The Court has refused to hear the appeals of brothers Reginald and Jonathan Carr, who were sentenced to death for four fatal shootings in a soccer field in December 2000.

TOPEKA — The U.S. Supreme Court refused Monday to hear the appeals of two brothers who were sentenced to death for four fatal shootings in a Wichita soccer field in December 2000.

Outgoing Kansas Attorney General Derek Schmidt said the high court's decision means Jonathan and Reginald Carr no longer have any direct appeals of their death sentences. However, Schmidt said, they can still file lawsuits in state and federal courts to try to prevent their executions by lethal injection.

The U.S. Supreme Court's action came a little less than a year after the Kansas Supreme Court ruled that the two brothers had received fair trials and upheld their death sentences. Kansas has nine men on death row, but the state has not executed anyone since serial killers James Latham and George York were hanged on the same day in June 1965.

Prosecutors said the brothers broke into a Wichita home in December 2000 and forced the three men and two women there to have sex with one another and later to withdraw money from ATMs.

According to authorities, all five were taken to a soccer field and shot. Four victims died: Aaron Sander, 29; Brad Heyka, 27; Jason Befort, 26; and Heather Muller, 25. One of the women survived to testify against the Carr brothers.

Other crimes in Wichita over six days left a fifth person dead.

Each of the brothers accused the other of carrying out the crimes.
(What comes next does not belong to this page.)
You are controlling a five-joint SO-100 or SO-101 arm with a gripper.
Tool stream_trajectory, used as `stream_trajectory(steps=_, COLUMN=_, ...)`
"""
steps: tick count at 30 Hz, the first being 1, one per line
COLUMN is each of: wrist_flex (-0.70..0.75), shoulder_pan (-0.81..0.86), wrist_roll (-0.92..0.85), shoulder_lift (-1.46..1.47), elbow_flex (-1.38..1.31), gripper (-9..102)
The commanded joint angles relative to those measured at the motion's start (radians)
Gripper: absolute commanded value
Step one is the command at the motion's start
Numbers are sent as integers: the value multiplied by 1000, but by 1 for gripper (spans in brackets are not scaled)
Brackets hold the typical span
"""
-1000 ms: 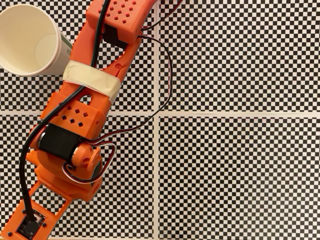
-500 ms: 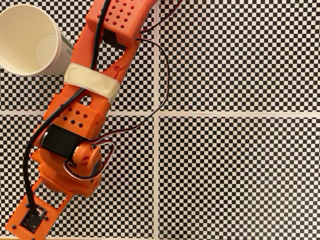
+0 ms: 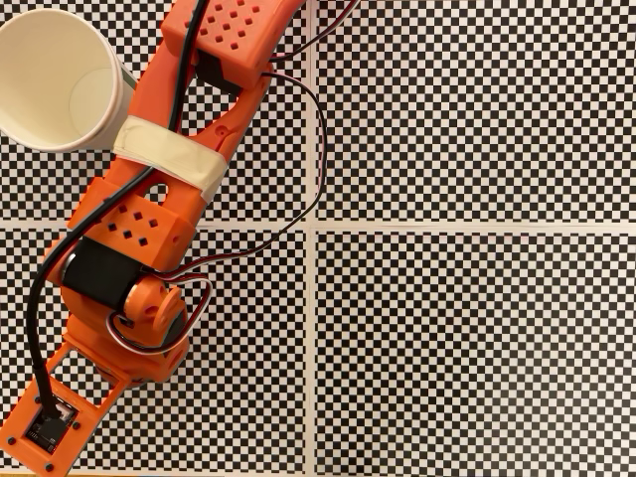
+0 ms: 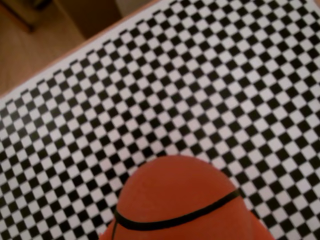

The Kansas court upheld their convictions in 2014 but overturned their death sentences, concluding that not having separate hearings violated the U.S. Constitution. The U.S. Supreme Court reversed that decision in 2016, returning the case to the Kansas Supreme Court.

Attorneys for the brothers raised questions about how their cases weren’t conducted separately when jurors were considering whether the death penalty was warranted. Other issues they raised included the instructions that were given to jurors and how closing arguments were conducted.

The Kansas court's majority concluded that while the lower-court judge and prosecutors made errors, those errors did not warrant overturning their death sentences again.

The U.S. Supreme Court's decision Monday came only hours before Schmidt, a three-term Republican, formally left office after losing the governor's race in November. The new attorney general is Republican Kris Kobach.